You don't need a "place to put secrets". Your iPhone app does not do anything important enough to require a "trusted chain" of cryptographic bullshit, just use a password and Google/Apple login.

  • Your accounts are valuable, even if they're not valuable to you.

    An old account with typical activity patterns can be extended some level of trust. If you sign up for an email address and immediately send a message with 100 recipients in CC, you're probably a spammer, so you get blocked. If you've used the account for years, ehh it's probably invitations to your high-school reunion or a donation drive for your Church, let's let this one through.

    You can only extend this level of trust if you prevent your gullible users from constantly getting hacked; 2FA is one way to do that.

  • Passkeys are better passwords. They need a TPM.

    • > Passkeys are better passwords. They need a TPM.

      Passkeys absolutely do not need TPM.

      You can get passkey support in any browser with a simple 1password plugin without any TPM hardware.

      The same way you could get a TOTP app on your phone without any TPM.

      TPMs are just an extra security layer for most usages.

      They are mainly a necessity for some shady business like DRMs.

      11 replies →

    • Run vaultwarden locally. Install bitwarden. Now you have software-only implementation of passkey. Dig into vaultwarden sqlite database and you'll find passkey data there. Extract and save it on disk and you have exportable passkey. See, it's all security theater without remote attestation.

      I had an idea to create blatantly insecure passkey browser extension. Maybe I should do that.

  • What about Apple Wallet?

    The reality is that there is software dependent on the user being unable to modify it. This safeguards the server against fraudulent users.

Attestation isn't even the problem. I'd love to be able to verify that my server's kernel hasn't been tampered with.

The problem lies in companies like Apple/Google/Microsoft rejecting attestation that they do not control.

People confusing big tech's policy choices with tech features have made "I want my laptop's auth token to only be usable on my laptop" a controversial opinion.

>The modern computing landscape needs a safe place to put secrets.

Does it? Why waste time on developing exploits when you can just call up grandma and get her give you the money by her "own" volition - using her secure device - by pretending to be the bank/IRS/her grand daughter using AI voice/etc.

> TPMs are great.

TPMs are a fucking mess. TPM 2 at least, I’ve worked with it for a few months. I love me some hardware security module, but I want to control it. And if it must be a standard, please please to something like the TKey, so it can be both much simpler than current ad-hoc standards and future proof.

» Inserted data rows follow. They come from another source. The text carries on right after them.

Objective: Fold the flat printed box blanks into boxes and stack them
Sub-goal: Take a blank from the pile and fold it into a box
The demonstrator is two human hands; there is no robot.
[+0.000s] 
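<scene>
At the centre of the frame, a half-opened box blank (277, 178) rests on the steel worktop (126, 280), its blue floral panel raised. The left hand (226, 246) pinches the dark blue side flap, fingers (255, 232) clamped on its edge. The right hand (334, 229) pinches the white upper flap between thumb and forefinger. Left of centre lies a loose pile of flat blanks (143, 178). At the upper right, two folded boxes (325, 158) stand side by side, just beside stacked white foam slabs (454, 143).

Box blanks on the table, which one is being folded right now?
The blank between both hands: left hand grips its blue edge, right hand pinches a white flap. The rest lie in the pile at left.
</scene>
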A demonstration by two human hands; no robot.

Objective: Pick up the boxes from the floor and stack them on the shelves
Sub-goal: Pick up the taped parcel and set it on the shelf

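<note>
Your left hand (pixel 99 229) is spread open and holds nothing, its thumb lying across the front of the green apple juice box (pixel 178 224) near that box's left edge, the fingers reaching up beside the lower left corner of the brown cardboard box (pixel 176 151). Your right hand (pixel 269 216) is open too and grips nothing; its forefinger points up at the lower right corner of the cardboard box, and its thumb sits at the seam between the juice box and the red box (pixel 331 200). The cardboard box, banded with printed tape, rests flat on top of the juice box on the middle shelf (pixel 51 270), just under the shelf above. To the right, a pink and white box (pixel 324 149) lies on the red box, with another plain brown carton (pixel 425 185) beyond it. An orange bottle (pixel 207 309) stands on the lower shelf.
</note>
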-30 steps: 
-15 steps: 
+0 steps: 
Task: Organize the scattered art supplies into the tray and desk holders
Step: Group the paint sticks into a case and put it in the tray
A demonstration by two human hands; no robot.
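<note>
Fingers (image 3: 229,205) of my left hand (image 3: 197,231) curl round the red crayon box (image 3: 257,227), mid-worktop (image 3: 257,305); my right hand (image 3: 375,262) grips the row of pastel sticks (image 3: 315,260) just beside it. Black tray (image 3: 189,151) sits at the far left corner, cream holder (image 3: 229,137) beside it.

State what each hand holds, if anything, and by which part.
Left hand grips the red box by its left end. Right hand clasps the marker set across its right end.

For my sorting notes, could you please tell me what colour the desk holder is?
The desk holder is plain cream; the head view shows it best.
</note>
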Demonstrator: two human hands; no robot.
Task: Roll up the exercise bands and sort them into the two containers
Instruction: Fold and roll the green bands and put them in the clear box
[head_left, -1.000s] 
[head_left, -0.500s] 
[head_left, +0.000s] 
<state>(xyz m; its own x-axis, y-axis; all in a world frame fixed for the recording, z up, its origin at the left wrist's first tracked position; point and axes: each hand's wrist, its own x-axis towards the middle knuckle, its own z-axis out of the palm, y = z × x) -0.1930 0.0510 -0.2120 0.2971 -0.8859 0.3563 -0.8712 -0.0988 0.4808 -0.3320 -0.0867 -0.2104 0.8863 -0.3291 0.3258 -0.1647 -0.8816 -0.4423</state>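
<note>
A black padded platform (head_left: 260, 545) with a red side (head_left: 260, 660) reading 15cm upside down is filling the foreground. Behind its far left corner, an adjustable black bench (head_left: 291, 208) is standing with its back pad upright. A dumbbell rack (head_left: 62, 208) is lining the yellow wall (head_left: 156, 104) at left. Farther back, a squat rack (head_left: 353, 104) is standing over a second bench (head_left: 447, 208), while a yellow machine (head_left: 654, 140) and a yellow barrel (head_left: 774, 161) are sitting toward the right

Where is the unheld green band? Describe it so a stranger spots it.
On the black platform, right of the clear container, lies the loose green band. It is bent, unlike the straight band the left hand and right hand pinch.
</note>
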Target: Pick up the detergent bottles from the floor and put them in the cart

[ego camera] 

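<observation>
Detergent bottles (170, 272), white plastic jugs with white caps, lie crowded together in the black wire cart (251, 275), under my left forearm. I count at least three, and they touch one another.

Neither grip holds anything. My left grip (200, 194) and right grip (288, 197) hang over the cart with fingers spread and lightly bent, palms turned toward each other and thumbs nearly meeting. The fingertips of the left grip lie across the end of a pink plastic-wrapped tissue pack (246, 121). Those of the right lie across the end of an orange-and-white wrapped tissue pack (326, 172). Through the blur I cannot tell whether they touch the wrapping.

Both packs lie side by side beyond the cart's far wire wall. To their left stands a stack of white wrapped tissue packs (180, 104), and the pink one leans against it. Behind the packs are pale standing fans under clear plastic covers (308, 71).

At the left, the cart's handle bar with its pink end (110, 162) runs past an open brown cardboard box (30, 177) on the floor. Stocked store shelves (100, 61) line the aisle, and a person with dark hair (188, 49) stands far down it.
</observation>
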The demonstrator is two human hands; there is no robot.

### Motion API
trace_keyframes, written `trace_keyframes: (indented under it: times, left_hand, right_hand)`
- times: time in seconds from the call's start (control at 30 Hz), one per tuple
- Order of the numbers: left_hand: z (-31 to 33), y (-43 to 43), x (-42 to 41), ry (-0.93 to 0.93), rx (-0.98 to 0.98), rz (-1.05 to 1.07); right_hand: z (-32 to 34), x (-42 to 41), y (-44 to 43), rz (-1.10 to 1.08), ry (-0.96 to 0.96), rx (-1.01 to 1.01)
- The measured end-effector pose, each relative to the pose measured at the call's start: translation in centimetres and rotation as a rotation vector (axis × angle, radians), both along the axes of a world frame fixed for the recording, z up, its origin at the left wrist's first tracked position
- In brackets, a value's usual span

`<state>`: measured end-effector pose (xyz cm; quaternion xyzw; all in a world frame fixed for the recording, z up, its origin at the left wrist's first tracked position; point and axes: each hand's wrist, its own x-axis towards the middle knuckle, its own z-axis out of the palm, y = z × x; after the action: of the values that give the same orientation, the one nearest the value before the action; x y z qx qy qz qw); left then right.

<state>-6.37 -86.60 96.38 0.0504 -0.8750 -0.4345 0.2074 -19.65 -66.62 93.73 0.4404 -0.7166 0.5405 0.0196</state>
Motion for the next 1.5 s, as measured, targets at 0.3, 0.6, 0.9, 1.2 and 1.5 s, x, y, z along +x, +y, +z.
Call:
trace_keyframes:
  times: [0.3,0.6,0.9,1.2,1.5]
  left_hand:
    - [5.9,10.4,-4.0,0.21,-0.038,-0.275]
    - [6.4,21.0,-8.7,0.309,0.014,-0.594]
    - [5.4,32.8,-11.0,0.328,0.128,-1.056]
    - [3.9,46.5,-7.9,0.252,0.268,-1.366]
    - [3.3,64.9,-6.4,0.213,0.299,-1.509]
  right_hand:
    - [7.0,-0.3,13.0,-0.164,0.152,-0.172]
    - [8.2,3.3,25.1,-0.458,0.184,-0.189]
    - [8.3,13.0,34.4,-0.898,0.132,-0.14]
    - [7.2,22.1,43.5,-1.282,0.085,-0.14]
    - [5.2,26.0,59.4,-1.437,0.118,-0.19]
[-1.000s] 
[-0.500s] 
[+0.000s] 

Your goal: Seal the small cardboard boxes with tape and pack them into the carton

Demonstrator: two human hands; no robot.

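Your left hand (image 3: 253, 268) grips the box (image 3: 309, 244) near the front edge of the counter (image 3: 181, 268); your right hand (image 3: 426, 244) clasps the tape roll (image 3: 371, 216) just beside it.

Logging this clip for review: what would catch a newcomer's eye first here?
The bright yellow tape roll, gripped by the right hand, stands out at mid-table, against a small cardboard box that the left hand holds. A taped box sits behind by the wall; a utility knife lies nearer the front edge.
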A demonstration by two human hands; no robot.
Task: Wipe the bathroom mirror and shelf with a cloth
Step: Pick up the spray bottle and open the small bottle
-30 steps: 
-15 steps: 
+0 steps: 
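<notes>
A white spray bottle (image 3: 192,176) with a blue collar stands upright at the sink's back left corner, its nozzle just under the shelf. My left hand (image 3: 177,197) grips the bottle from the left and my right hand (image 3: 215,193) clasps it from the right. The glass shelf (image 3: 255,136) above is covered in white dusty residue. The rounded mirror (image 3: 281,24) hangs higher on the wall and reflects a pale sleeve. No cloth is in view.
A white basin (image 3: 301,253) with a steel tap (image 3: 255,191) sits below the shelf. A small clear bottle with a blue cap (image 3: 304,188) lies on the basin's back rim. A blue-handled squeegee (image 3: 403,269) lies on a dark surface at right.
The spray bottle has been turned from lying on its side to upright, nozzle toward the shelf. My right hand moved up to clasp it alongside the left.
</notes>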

https://loup-vaillant.fr/articles/hsm-done-right

TPMs add security against a narrow case of evil maid attacks. They might be useful for corporate computing (for cargo cult compliance purposes more than actual security) but they trojan horse more of "not owning the device you bought" with it to people that don't and shouldn't care about evil maid attacks at all.

  • Adding brute force resistance to consumer hardware is pretty useful. Now your password can be John1985 without fear of getting brute forced within seconds.

    "I don't use a TPM in my computer so it shouldn't exist" has always sounded like a weird argument against the tech in my opinion.

    Many Android phones have their secret storage implemented as a virtual machine rather than a TPM. The lack of a TPM doesn't suddenly give me any more freedom, although it does come with security downsides.

  • TPMs can also be based on free software and our own keys. It works well with Heads and Librem Key.

Agreed. Trying to limit progress because it may be misused is attacking the wrong part of the problem and will not work.